又是“嘶”的一声,众人望去,远处山头上白狐的身影清晰可见,多积礼都有些不可思议:“这只白狐竟然还在”。
蓝熙儿面露喜色又想去找白狐,拽着缰绳就要走,无奈缰绳在都类手里,纹丝不动。
“这千年的尤物,你招它干什么?”彻尔格看着失落的蓝熙儿说。
“千年?你说它活了千年?”蓝熙儿的眸子很美,但一贯的冰冷,而此时染上些许惊喜,彻尔格望着她,愣是没说出话来。
“你信他浑说!被狐狸带到狼跟前的教训,忘了!”走在前面的岳托转过头说道。
“是是,我就信你!行了吧?”蓝熙儿说完,狠狠地夹了岳托一眼。岳托被她怼得一愣,嘴角却逐渐上翘。这一刻好像回到了很多年前,由着她撒娇和任性。
“你们怎么困在山里了?”都类一直帮她牵着马,蓝熙儿觉得应该关心他一下。
“谁困在山里了?还不是为了找你们?”想起刚才的事,都类也来了脾气。
“你们打你们的猎,找我干什么?”奇怪了,今天怎么都带着脾气!蓝熙儿咬咬牙,傲娇又嫌弃地说。
都类不干了:“嘿!你往深山里去,我们找你还错了?你知不知道我们刚才杀了十三匹狼!”

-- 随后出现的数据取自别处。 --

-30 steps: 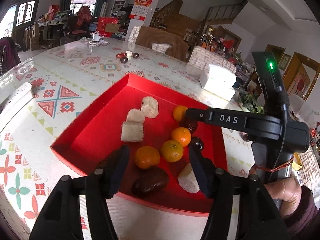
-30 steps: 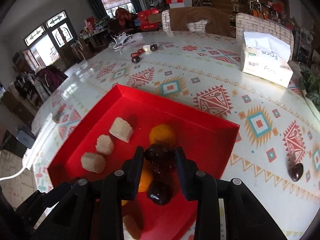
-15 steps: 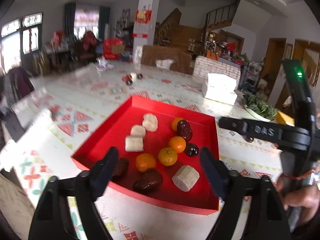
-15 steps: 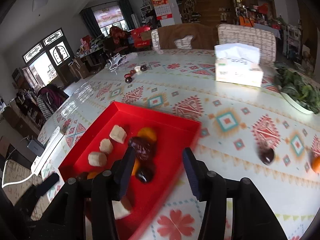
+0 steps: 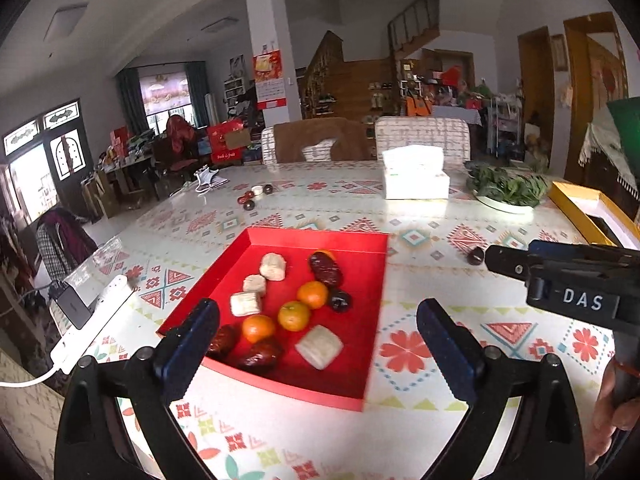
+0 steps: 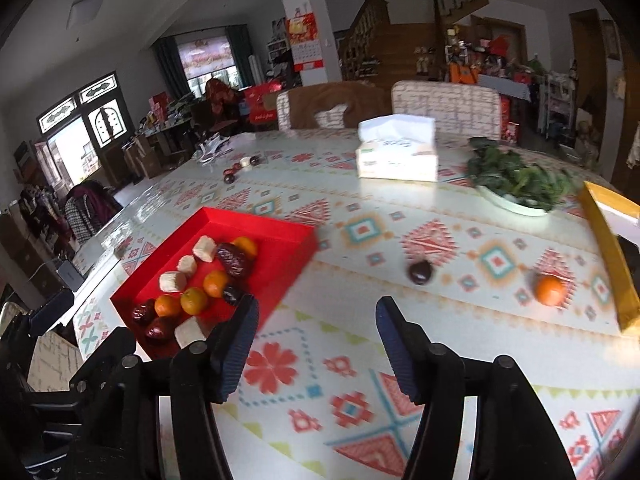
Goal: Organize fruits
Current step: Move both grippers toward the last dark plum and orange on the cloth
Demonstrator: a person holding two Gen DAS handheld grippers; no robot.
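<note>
A red tray (image 5: 360,252) (image 6: 280,236) on the patterned table holds oranges (image 5: 312,294), dark dates (image 5: 326,268) and pale cut chunks (image 5: 319,346). A loose dark date (image 6: 420,272) (image 5: 475,256) and a loose orange (image 6: 551,289) lie on the table right of the tray. My left gripper (image 5: 318,344) is open and empty above the tray's near edge. My right gripper (image 6: 316,344) is open and empty over the table right of the tray, short of the loose date.
A tissue box (image 6: 396,154), a plate of greens (image 6: 516,184) and a yellow box (image 6: 608,248) stand at the back and right. A white power strip (image 5: 92,328) lies at the left table edge. Small items (image 6: 240,168) sit far back.
My right gripper let go of a date in the tray, opened, and swung right toward the loose date and orange. My left gripper opened wider and pulled back from the tray.
</note>
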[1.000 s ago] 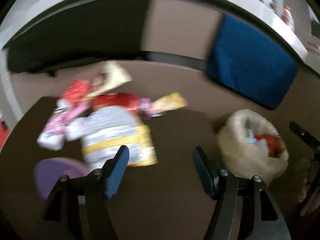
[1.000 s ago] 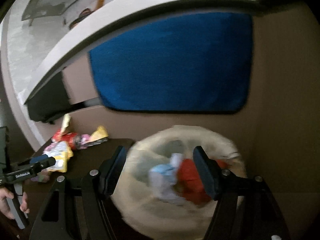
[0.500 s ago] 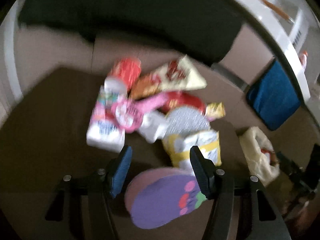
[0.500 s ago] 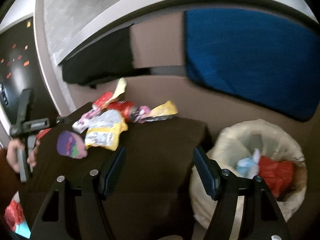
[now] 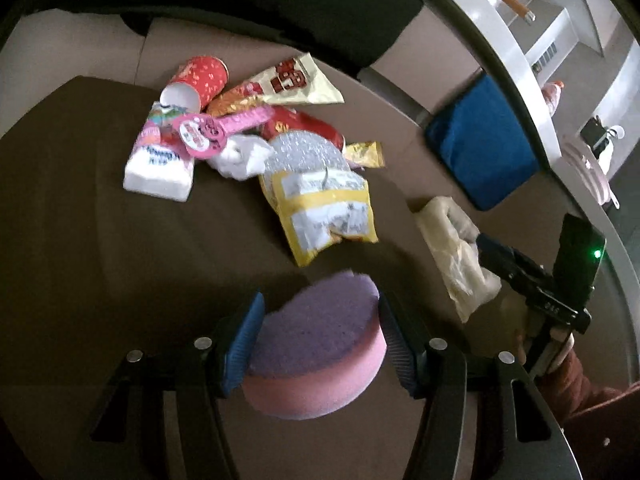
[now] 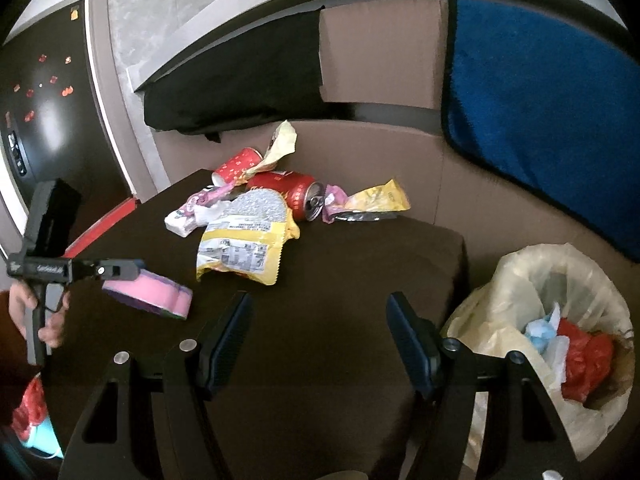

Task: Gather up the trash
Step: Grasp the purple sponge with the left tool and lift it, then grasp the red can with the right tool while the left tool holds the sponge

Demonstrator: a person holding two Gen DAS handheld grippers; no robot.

蓝熙儿惊呆了,张大了嘴巴:“啊?十三……没事吧,你们?”
都类瞥了她一眼,没说话。蓝熙儿语气乖了一些:“天黑前我就回营了。”
都类感慨:“格格的本事真是厉害了,深山老林也能走出来。”
“我是不认识路,可我的马认识啊!”
此话一出,找人的六位阿哥都是恍然大悟!
“哈哈,蓝熙格格真不愧是褚英宠大的。”彻尔格大笑起来。多积礼笑着点头,如今最受宠的三位阿哥,蓝熙格格真是毫无顾忌地怼了一个又一个。
众人不再多说,催马往营地走去。